Lock described the clerk's office as a "Swiss army knife" for county functions, listing duties that include payroll and accounts payable, budget preparation, minutes for the board, recording titles and marriage licenses, passport processing and processing district court financial distributions. She said the office now totals roughly 104 employees across auditor, district court and other divisions and that the county has worked to grow operating reserves; "we have moved from ... doing 2 months reserve of operating budget for fund balance, and now we've gone to 3 months reserve," Lock said.

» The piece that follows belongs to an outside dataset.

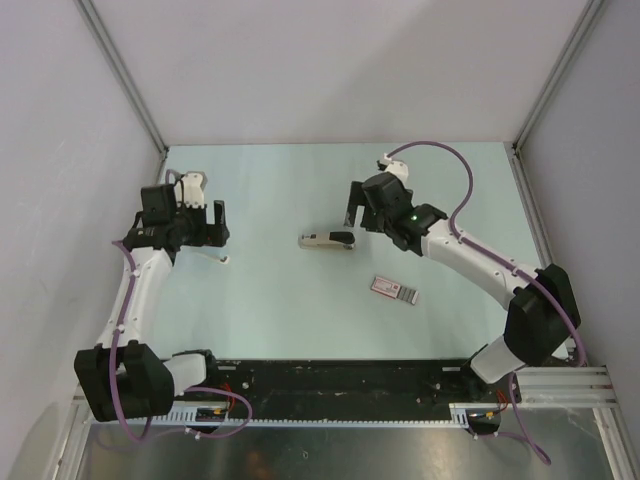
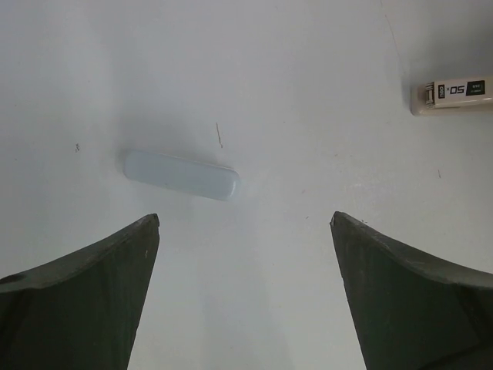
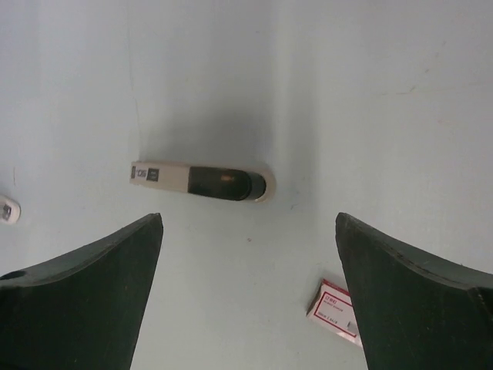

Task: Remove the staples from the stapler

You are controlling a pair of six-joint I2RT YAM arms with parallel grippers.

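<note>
The stapler [image 1: 327, 240] lies flat on the pale green table, black body to the right and pale grey end to the left. It shows in the right wrist view [image 3: 202, 180], ahead of my open, empty right gripper [image 3: 248, 222], which hovers just right of it in the top view [image 1: 360, 210]. My left gripper [image 1: 212, 226] is open and empty, well left of the stapler. The left wrist view [image 2: 245, 220] catches only the stapler's grey end [image 2: 453, 94] at the upper right. No staples are visible.
A flat pinkish-red and white box [image 1: 395, 290] lies to the lower right of the stapler, also in the right wrist view [image 3: 336, 310]. A small pale capsule-shaped piece [image 2: 182, 175] lies on the table ahead of the left fingers [image 1: 224, 260]. Grey walls enclose the table.
</note>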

County assistance: Lock said the county assistance unit now focuses primarily on burial and cremation services and reduced from two full-time positions to one in 2025. She proposed trimming the county assistance operating budget to $26,000 for FY26 based on 2024 actuals and noted the county has a qualifying process for cremation assistance and limited utility/housing payments.

Recorder: Melinda, recording manager, joined Lock for a discussion of recorder revenues and trends. Lock and staff showed multi-year recording-fee and title-recording trends that have flattened since 2020; the county temporarily froze one recording specialist position in 2025 because of lower recording volume. The recorder budget includes a one-time request for VeriDesk equipment (staff said they would check with Building and Grounds for available units to try to reduce the request). Lock said the recorder office budgeted a modest revenue uptick for FY26 but is not yet seeing a sustained return to earlier high-volume years.

District court: Callie, district court manager, briefed the board on a personnel request tied to a new resident district judge that the governor approved and that could take the bench as early as July 1. The court asked for a judicial assistant (secretarial staff) to be assigned to the new judge, a request the county described as historically required when a resident judge is seated. Callie also asked to reallocate and convert two clerk positions (moving some scanning-tech resources into civil clerk positions) to meet online-filing processing timelines and meet standards for processing new electronic-file envelopes within three business days.

Other items: Lock highlighted liquor-apportionment revenue the county receives from the state's liquor division that offsets property tax; she said the county received $462,782 in the most recent payment and budgeted $417,816 for FY26 based on state trends. Lock also asked the board to allow a small district court building/grounds project (about $6,000) to be charged against a restricted district-court fund balance rather than levied.

Ending: Commissioners asked clarifying questions about trends and timing. Several small operational adjustments were discussed but no formal board votes were recorded during the meeting.